THE PROBLEM:
Go through the listing below and reproduce it word for word.
Segment Start: COLLECTED MATERIAL
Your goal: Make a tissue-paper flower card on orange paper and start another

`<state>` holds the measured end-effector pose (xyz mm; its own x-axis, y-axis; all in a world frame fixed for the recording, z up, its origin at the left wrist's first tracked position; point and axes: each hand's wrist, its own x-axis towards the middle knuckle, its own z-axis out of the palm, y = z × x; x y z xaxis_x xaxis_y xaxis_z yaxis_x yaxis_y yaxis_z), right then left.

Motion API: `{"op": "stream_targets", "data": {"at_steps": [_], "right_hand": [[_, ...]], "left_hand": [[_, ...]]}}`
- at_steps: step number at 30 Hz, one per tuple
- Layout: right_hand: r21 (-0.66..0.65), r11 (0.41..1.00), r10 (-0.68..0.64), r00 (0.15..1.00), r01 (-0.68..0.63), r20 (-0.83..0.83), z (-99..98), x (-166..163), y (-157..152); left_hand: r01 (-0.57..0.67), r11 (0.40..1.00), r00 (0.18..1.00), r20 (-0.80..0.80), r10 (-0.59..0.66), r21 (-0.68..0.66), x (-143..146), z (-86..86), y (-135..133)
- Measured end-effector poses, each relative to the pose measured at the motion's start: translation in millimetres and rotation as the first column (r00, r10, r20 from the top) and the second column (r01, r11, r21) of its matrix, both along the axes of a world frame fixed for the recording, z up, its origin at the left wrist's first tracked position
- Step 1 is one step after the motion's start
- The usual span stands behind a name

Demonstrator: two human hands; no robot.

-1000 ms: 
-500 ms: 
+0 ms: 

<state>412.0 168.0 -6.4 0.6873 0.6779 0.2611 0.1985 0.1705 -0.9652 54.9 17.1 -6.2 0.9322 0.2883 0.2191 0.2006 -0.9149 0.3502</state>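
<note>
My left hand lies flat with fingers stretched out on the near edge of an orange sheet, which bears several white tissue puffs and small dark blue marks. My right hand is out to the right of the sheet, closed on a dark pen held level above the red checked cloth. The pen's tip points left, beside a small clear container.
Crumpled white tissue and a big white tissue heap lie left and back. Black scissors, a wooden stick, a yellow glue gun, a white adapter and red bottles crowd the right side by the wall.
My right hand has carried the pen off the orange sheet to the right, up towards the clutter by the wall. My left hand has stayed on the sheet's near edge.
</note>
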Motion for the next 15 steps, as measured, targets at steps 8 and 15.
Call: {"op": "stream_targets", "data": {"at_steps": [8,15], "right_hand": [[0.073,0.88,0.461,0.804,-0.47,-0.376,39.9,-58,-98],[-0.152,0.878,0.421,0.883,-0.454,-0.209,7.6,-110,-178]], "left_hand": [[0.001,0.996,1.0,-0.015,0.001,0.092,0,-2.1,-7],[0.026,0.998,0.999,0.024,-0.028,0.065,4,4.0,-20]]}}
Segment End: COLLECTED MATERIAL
ANSWER SECTION:
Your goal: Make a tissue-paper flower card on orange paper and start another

`<state>` holds the measured end-effector pose (xyz mm; its own x-axis, y-axis; all in a world frame fixed for the recording, z up, its origin at the left wrist's first tracked position; point and axes: each hand's wrist, its own x-axis towards the middle knuckle, its own z-axis out of the palm, y = z × x; x y z xaxis_x xaxis_y xaxis_z yaxis_x yaxis_y yaxis_z), right then left.

Motion API: `{"op": "stream_targets", "data": {"at_steps": [_], "right_hand": [[_, ...]], "left_hand": [[_, ...]]}}`
- at_steps: step number at 30 Hz, one per tuple
- Layout: right_hand: r21 (-0.66..0.65), r11 (0.41..1.00), r10 (-0.68..0.64), r00 (0.15..1.00), r01 (-0.68..0.63), r20 (-0.83..0.83), z (-99..98), x (-166..163), y (-157..152); left_hand: r01 (-0.57..0.67), r11 (0.40..1.00), r00 (0.18..1.00), r20 (-0.80..0.80), r10 (-0.59..0.66), r21 (-0.68..0.66), x (-143..146), z (-86..86), y (-135..133)
- Measured end-effector poses, each relative to the pose measured at the motion's start: translation in millimetres and rotation as the first column (r00, r10, r20 from the top) and the second column (r01, r11, r21) of its matrix, both along the axes of a world frame fixed for the recording, z up, its origin at the left wrist's first tracked position
- Step 1 is one step after the motion's start
- The usual span stands behind a name

Demonstrator: two human hands; no robot.

-1000 ms: 
-500 ms: 
+0 ms: 

<state>412.0 168.0 -6.4 0.6873 0.6779 0.2611 0.1985 0.1705 -0.9652 54.9 17.1 -6.2 0.9322 0.2883 0.2191 0.2006 -0.9149 0.3502</state>
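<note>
My left hand lies flat with fingers stretched out on the near edge of an orange sheet, which bears several white tissue puffs and small dark blue marks. My right hand is out to the right of the sheet, closed on a dark pen held level above the red checked cloth. The pen's tip points left, beside a small clear container.
Crumpled white tissue and a big white tissue heap lie left and back. Black scissors, a wooden stick, a yellow glue gun, a white adapter and red bottles crowd the right side by the wall.
My right hand has carried the pen off the orange sheet to the right, up towards the clutter by the wall. My left hand has stayed on the sheet's near edge.
</note>
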Motion for the next 15 steps, as measured, targets at steps 8 and 15.
Call: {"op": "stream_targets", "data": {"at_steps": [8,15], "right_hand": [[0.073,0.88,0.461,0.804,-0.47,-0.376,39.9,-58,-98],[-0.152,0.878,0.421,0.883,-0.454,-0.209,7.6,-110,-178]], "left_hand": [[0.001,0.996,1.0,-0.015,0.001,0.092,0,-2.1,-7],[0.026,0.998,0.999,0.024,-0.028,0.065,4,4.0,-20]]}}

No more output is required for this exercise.